LA PRUEBA DEL VECINO

LA “PRUEBA DEL VECINO”

El especialista en educación emocional Maurice J. Elías pide a los padres que acuden a sus talleres que hagan esta prueba: imaginen que todos en casa se están peleando: rencillas, gritos, exabruptos, reproches, prisas y tensión invaden la casa. Alguien llama a la puerta. Es el vecino. Cuando entra en casa, todos se calman de repente. Nada es demasiado bueno para el vecino: los miembros de la familia son de repente increíblemente civilizados y atentos. Todos están encantados y se lo pasan bien.
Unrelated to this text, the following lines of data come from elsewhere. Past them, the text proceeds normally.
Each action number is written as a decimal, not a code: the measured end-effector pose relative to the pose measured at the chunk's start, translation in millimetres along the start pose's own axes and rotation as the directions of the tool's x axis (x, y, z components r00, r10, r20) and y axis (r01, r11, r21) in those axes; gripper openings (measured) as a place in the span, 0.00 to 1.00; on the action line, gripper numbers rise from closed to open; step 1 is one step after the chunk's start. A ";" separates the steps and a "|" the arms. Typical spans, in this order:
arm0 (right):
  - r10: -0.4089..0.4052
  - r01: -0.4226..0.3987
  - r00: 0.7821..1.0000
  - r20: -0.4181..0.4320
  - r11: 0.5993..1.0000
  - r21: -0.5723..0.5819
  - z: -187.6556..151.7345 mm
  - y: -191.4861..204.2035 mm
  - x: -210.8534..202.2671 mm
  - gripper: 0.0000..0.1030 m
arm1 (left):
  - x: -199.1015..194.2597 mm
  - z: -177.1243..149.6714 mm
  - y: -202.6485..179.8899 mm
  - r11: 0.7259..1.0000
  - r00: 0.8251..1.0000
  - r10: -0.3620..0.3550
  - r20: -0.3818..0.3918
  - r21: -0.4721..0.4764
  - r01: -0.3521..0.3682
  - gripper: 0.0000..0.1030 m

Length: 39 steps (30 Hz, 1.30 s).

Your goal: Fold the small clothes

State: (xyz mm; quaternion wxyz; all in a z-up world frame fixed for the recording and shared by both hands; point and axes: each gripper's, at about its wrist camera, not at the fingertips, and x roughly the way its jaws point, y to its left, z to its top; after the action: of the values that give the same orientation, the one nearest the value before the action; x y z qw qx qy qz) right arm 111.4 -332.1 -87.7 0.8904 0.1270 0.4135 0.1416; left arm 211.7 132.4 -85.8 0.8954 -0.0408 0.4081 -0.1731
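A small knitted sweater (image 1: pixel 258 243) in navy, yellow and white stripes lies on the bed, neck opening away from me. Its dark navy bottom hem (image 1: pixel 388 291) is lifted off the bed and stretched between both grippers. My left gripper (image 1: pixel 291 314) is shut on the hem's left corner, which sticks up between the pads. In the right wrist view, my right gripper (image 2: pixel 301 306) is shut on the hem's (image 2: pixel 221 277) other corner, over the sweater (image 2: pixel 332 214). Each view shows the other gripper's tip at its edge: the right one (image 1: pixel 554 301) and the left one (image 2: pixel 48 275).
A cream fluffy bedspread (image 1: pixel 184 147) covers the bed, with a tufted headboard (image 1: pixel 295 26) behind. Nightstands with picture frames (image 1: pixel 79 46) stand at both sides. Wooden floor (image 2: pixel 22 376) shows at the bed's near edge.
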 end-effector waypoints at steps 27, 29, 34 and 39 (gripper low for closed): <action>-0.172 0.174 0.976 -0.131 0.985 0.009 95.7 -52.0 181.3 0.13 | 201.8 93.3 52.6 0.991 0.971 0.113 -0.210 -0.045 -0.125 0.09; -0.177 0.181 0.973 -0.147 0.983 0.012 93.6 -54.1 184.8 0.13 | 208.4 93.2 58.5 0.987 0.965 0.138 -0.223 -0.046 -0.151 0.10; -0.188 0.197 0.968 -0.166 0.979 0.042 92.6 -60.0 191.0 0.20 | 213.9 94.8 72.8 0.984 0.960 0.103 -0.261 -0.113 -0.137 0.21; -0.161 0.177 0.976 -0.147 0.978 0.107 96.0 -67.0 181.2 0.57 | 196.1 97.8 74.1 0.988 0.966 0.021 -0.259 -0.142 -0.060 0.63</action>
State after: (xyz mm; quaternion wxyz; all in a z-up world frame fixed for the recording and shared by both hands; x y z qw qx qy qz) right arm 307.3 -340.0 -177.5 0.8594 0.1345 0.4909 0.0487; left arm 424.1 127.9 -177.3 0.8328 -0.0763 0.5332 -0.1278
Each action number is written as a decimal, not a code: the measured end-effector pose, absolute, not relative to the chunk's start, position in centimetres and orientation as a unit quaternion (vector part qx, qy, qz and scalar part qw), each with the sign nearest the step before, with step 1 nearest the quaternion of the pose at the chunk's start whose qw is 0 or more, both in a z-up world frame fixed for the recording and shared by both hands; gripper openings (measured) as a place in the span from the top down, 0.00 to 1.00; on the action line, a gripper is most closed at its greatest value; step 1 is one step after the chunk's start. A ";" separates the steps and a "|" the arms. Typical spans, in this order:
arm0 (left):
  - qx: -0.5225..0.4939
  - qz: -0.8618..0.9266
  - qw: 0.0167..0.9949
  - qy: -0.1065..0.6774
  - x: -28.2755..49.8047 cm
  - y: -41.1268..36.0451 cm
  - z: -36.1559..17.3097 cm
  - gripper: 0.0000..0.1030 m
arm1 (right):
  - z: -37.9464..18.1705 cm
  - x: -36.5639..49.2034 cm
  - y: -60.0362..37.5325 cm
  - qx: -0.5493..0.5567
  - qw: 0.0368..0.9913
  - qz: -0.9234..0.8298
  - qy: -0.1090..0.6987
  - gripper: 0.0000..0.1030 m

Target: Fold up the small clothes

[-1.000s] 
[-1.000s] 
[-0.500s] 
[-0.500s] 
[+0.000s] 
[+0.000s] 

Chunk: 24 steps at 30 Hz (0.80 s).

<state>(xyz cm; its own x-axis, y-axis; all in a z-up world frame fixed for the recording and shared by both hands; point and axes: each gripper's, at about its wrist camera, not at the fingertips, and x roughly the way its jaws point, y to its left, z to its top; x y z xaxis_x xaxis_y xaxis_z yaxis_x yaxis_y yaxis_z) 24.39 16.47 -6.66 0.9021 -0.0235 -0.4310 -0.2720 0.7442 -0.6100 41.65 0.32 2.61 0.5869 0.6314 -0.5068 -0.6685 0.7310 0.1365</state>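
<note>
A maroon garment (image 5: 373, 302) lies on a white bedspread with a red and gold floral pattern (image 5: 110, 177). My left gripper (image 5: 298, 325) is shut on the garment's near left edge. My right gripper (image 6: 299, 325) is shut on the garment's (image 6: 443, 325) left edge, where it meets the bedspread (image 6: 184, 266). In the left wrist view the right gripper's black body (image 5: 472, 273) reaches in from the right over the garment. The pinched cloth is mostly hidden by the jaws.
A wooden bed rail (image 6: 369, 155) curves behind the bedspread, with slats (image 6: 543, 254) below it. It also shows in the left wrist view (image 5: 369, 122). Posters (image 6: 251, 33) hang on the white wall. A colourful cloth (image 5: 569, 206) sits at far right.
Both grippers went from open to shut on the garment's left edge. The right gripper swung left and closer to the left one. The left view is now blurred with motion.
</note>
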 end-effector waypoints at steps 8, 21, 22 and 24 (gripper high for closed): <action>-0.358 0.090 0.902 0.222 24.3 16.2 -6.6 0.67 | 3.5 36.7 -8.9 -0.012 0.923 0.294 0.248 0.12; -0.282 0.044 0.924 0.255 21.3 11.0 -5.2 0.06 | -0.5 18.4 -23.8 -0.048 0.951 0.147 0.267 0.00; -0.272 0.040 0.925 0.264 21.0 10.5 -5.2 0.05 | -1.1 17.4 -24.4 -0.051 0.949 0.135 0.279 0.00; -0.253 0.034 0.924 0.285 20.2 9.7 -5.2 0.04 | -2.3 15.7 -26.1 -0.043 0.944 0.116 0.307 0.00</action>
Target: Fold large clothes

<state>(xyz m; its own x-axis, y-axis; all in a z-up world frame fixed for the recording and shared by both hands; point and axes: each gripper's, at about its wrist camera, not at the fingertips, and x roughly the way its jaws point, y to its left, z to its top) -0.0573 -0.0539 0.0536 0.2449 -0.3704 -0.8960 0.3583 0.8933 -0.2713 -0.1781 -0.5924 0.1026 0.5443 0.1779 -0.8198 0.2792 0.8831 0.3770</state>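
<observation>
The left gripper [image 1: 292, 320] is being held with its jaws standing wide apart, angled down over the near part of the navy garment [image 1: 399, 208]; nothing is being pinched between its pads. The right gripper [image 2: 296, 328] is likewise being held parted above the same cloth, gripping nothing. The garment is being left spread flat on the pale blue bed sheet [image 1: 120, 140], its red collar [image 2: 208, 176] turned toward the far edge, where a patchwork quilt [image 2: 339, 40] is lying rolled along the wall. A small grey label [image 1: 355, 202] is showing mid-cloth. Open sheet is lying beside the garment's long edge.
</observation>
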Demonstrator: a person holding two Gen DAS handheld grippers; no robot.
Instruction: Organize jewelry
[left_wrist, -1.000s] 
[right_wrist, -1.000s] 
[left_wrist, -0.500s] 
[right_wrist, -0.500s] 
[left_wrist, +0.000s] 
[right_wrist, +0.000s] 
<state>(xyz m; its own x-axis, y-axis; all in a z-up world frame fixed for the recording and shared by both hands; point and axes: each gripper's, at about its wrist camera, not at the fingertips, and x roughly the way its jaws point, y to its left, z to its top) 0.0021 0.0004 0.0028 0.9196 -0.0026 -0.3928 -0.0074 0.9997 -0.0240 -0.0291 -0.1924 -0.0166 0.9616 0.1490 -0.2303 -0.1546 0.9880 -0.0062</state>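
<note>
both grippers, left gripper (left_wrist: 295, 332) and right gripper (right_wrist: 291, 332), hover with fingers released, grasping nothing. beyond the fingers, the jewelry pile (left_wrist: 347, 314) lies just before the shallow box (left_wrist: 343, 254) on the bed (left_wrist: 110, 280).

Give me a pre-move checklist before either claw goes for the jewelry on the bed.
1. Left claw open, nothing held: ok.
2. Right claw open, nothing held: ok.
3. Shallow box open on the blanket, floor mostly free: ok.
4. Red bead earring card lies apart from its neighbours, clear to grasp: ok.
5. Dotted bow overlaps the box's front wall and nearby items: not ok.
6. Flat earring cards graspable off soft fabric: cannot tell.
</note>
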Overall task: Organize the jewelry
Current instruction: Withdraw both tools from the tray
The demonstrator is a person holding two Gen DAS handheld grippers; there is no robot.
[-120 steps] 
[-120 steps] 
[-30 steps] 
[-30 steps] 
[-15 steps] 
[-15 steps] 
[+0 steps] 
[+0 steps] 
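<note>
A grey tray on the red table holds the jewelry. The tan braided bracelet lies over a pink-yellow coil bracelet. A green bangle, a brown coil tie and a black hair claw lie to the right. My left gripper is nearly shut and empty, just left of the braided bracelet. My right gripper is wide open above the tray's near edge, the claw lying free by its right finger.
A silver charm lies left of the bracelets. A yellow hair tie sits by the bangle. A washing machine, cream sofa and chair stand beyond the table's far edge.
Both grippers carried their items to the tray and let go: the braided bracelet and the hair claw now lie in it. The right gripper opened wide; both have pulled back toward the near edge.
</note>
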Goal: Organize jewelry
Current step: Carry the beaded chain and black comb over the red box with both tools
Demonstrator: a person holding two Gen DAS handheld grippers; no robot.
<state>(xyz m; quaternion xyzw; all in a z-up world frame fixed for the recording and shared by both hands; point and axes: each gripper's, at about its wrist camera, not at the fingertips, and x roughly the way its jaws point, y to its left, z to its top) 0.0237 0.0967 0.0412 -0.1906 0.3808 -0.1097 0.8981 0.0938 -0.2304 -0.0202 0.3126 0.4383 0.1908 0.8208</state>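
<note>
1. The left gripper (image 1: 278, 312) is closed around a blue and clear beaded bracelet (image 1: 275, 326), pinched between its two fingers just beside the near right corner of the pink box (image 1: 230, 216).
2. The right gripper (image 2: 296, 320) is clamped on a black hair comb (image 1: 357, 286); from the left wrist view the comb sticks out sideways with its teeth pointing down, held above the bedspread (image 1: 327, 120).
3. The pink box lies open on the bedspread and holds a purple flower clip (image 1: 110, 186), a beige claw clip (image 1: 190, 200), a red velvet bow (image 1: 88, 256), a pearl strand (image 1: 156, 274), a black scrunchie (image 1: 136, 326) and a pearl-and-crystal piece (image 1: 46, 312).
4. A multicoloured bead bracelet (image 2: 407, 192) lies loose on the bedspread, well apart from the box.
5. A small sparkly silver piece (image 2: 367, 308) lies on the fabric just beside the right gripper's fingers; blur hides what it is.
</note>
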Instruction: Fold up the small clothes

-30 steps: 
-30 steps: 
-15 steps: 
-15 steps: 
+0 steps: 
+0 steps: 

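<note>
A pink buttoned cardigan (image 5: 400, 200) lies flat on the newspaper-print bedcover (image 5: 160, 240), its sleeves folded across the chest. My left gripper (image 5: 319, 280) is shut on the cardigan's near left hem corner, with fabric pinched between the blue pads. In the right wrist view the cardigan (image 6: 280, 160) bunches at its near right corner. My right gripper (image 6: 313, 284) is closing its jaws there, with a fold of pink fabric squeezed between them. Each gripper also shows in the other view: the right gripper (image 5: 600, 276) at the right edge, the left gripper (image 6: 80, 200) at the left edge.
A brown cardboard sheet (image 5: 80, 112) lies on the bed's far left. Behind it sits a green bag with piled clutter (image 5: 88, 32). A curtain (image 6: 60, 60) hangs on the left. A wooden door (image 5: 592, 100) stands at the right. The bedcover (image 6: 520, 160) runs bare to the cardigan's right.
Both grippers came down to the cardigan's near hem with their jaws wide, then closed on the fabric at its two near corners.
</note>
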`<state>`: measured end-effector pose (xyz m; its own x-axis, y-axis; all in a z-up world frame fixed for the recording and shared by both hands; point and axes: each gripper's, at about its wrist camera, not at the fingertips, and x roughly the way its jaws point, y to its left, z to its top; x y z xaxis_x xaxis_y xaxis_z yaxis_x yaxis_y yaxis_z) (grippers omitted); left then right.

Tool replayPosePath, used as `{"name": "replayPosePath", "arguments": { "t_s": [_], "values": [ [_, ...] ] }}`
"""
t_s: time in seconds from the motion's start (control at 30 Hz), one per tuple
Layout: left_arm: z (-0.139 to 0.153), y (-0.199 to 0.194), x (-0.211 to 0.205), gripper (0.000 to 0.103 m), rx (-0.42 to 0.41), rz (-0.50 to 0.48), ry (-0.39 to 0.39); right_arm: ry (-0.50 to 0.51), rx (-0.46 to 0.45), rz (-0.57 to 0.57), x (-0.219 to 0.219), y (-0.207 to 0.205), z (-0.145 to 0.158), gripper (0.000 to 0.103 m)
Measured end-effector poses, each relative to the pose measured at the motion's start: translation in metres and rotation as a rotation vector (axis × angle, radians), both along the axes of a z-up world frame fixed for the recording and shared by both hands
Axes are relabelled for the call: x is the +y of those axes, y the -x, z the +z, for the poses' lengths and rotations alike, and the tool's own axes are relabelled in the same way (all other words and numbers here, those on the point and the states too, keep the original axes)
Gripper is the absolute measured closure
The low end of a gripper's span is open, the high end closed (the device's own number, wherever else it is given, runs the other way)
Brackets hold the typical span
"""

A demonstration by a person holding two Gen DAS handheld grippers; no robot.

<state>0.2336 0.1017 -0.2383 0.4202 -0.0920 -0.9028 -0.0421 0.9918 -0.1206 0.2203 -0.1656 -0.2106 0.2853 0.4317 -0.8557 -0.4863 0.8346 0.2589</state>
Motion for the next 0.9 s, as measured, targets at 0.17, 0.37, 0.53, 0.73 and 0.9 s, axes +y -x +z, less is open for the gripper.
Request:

Cuando el vecino se marcha pueden ocurrir dos cosas: que todos empiecen de nuevo a pelearse o que cada cual retome sus actividades sin más. “Y le pregunto a los padres: ¿por qué necesitamos que un vecino nos ayude a ejercer el autocontrol que todos llevamos dentro? Los adultos necesitan aprender a comportarse con inteligencia emocional sin que nada les fuerce a ello. Así que recomiendo a los padres que hagan la prueba del vecino. Es muy sencilla: ¿Es usted capaz de comportarse con sus hijos y su pareja durante un día entero como si un vecino le estuviese escuchando todo el tiempo? ¿No decir nada a su hijo o pareja que el vecino no pudiese escuchar? Muchos padres me confiesan que les resulta muy difícil. Y yo les digo que cuando consigan hacerlo durante todo un día, tienen que intentar hacerlo durante un día, todas las semanas. Las personas necesitan este día semanal para encontrar de nuevo su equilibrio emocional, para que les hablemos de forma más respetuosa y cariñosa, sin esos pequeños insultos y palabras de desaliento que utilizamos a diario. Nuestros hijos tendrán entonces la prueba de que sí, “mis padres me quieren. Piensan que en el fondo, soy lo que debería ser. No solo ocurre cuando viene el vecino, me lo dicen todas las semanas. Las familias lo necesitan para tener un clima emocional más inteligente y equilibrado.”